▸ **GIVEN MATERIAL**

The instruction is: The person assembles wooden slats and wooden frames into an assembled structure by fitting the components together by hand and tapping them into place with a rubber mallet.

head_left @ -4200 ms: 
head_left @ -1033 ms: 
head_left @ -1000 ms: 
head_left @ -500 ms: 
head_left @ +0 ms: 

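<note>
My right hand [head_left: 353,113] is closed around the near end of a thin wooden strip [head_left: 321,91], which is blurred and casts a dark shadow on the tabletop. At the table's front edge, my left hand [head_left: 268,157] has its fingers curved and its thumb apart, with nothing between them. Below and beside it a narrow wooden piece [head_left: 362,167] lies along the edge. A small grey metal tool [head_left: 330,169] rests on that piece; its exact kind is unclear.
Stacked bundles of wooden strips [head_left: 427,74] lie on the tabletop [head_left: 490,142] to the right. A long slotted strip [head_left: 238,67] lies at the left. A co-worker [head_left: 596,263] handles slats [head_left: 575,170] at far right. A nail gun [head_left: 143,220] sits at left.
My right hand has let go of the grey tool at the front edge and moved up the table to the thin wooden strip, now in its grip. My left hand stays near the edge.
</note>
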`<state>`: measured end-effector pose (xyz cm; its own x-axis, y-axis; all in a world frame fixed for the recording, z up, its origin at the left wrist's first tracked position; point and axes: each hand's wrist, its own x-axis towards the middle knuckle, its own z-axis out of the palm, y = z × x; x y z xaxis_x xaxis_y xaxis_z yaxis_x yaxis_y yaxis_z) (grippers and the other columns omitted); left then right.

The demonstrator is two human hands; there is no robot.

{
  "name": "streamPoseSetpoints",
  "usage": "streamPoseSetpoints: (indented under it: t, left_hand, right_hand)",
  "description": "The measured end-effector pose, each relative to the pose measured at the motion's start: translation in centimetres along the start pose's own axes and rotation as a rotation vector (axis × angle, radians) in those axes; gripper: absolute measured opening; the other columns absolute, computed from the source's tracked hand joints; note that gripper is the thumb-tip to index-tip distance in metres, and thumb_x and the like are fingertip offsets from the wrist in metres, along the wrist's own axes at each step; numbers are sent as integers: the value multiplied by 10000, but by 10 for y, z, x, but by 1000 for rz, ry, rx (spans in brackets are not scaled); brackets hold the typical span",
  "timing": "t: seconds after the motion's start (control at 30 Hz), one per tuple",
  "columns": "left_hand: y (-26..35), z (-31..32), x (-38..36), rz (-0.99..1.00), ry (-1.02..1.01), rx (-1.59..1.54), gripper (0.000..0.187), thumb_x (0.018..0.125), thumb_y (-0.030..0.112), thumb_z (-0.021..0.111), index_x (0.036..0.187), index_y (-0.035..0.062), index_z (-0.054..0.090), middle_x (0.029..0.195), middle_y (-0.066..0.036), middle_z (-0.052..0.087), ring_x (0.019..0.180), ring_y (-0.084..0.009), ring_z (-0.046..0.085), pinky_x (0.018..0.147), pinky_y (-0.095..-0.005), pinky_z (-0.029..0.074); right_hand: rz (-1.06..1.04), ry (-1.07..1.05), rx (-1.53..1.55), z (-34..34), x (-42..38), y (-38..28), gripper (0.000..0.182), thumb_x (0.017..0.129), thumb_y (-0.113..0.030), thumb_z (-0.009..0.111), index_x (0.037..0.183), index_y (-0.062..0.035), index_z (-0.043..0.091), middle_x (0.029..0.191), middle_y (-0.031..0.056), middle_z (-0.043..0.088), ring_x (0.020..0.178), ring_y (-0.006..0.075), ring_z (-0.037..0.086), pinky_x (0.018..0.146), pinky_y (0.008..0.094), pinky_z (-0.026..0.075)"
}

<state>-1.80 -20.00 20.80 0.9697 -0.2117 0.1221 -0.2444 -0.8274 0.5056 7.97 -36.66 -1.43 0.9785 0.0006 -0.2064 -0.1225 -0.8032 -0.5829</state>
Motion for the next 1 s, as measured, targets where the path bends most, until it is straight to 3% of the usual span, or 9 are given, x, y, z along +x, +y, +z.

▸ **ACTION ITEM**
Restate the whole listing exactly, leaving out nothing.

▸ **ANSWER TO THE PROBLEM**
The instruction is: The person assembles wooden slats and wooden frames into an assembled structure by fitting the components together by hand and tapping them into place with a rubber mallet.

head_left @ -4200 ms: 
head_left @ -1033 ms: 
head_left @ -1000 ms: 
head_left @ -500 ms: 
head_left @ +0 ms: 

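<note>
My right hand [head_left: 353,113] is closed around the near end of a thin wooden strip [head_left: 321,91], which is blurred and casts a dark shadow on the tabletop. At the table's front edge, my left hand [head_left: 268,157] has its fingers curved and its thumb apart, with nothing between them. Below and beside it a narrow wooden piece [head_left: 362,167] lies along the edge. A small grey metal tool [head_left: 330,169] rests on that piece; its exact kind is unclear.
Stacked bundles of wooden strips [head_left: 427,74] lie on the tabletop [head_left: 490,142] to the right. A long slotted strip [head_left: 238,67] lies at the left. A co-worker [head_left: 596,263] handles slats [head_left: 575,170] at far right. A nail gun [head_left: 143,220] sits at left.
My right hand has let go of the grey tool at the front edge and moved up the table to the thin wooden strip, now in its grip. My left hand stays near the edge.
</note>
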`<state>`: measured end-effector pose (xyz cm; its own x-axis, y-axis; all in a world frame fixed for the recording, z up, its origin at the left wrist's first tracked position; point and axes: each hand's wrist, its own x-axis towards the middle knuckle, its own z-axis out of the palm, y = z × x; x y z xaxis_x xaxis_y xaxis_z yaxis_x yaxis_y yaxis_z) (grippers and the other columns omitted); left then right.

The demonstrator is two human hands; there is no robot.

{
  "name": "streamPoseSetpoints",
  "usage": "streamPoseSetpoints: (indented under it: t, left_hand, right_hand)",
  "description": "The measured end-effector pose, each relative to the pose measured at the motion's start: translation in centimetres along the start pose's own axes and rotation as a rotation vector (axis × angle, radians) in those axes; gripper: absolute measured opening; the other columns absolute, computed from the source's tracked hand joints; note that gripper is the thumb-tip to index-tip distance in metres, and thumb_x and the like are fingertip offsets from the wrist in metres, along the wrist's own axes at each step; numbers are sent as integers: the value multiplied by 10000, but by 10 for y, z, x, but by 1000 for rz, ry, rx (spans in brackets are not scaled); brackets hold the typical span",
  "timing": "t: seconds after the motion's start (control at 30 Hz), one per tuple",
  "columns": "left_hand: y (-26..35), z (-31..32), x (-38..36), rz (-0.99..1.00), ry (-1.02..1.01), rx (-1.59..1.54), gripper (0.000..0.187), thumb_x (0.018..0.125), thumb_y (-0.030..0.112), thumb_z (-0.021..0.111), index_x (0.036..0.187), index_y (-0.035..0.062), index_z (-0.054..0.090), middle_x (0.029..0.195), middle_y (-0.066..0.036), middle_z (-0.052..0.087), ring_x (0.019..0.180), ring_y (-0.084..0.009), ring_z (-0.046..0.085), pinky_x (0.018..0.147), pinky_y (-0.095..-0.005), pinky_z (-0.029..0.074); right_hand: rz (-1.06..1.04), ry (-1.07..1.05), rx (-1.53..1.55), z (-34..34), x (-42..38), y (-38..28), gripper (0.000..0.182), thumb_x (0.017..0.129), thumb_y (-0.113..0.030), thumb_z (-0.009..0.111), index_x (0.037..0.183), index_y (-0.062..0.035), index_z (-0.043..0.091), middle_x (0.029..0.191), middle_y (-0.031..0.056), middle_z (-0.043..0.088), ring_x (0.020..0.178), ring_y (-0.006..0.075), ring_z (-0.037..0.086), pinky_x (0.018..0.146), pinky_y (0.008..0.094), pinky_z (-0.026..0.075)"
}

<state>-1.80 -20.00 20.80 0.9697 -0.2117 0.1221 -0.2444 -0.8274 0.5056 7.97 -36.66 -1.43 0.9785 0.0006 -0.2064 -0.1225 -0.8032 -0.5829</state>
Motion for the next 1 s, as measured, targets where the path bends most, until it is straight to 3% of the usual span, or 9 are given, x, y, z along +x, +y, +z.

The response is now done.